Aprendi com a Lola que os animais sonham, vêem-se ao espelho, obedecem a comandos de voz e não a línguas, ressonam como um ser humano, sofrem de preguicite aguda matinal e são manhosamente inteligentes. Quando contrariada, a Lola enterrava a cabeça entre as patas da frente ou beliscava-me com mordidelas de amor. E eu derretia-me toda, claro está!
Cinco dias e a minha rotina entrou em vias de extinção. Raramente saí de casa. Poucas foram as vezes que escrevi e quase virei mulher das cavernas, por opção. A Lola é muito amor e partia-me o coração deixá-la só. Quando, obrigatoriamente, saí ela chorava tão sofridamente que me fazia questionar a importância dos meus afazeres. Todos os minutos ausentes pesavam-me a consciência. No entanto, aquando chegada a casa a Lola não escondia a excitação e alegria em me ver. Eu pedia-lhe desculpa. Como se ela me entendesse.
Ter um cão é como fazer parte de uma equipa. Juntos nas vitórias e derrotas da vida. Requer quantidades abundantes de responsabilidade, dependência, paciência, carinho, atenção, conforto e amor. É um casamento entre espécies diferentes, sem pedidos de tempo ou divórcios. Um laço canino deverá ser para a vida toda. Adotar ou comprar um cão só para que os nossos momentos solitários sejam entretidos, não é um motivo razoável. Um cão é um ser vivo, não descartável.
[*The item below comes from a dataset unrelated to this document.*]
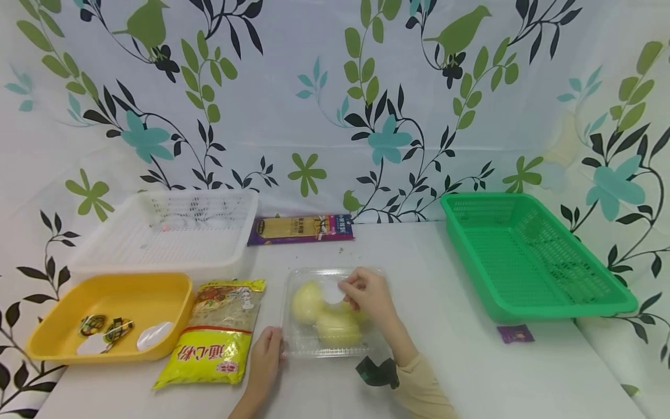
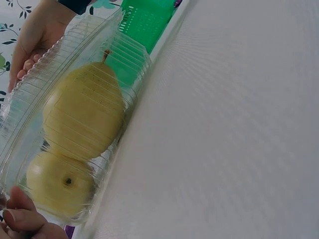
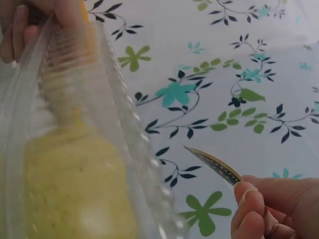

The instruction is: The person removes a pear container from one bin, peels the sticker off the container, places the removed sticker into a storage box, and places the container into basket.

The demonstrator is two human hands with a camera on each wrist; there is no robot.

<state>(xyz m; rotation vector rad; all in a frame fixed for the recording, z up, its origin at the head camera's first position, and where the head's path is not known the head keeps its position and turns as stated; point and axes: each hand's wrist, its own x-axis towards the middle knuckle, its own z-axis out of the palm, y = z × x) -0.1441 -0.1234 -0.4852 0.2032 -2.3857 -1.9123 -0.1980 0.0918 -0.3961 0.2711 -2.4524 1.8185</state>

Talvez se fosse este o pensamento geral, vivêssemos num mundo, animal, mais humano.
Lola.
Minha querida Lolita das fraldas, cuidei de ti como se fosses minha.
Espero um dia ter uma companheira tão amorosa e atinada quanto tu.
1 Comment
Nahhhh a Alice não é só maravilhosa nas escritas de amor … É um dos seres humanos mais intensos que sigo… consegue fazer-nos sentir pormenorizadamente o que escreve , o que sente o que vive ! Adoro estes textos….top girl!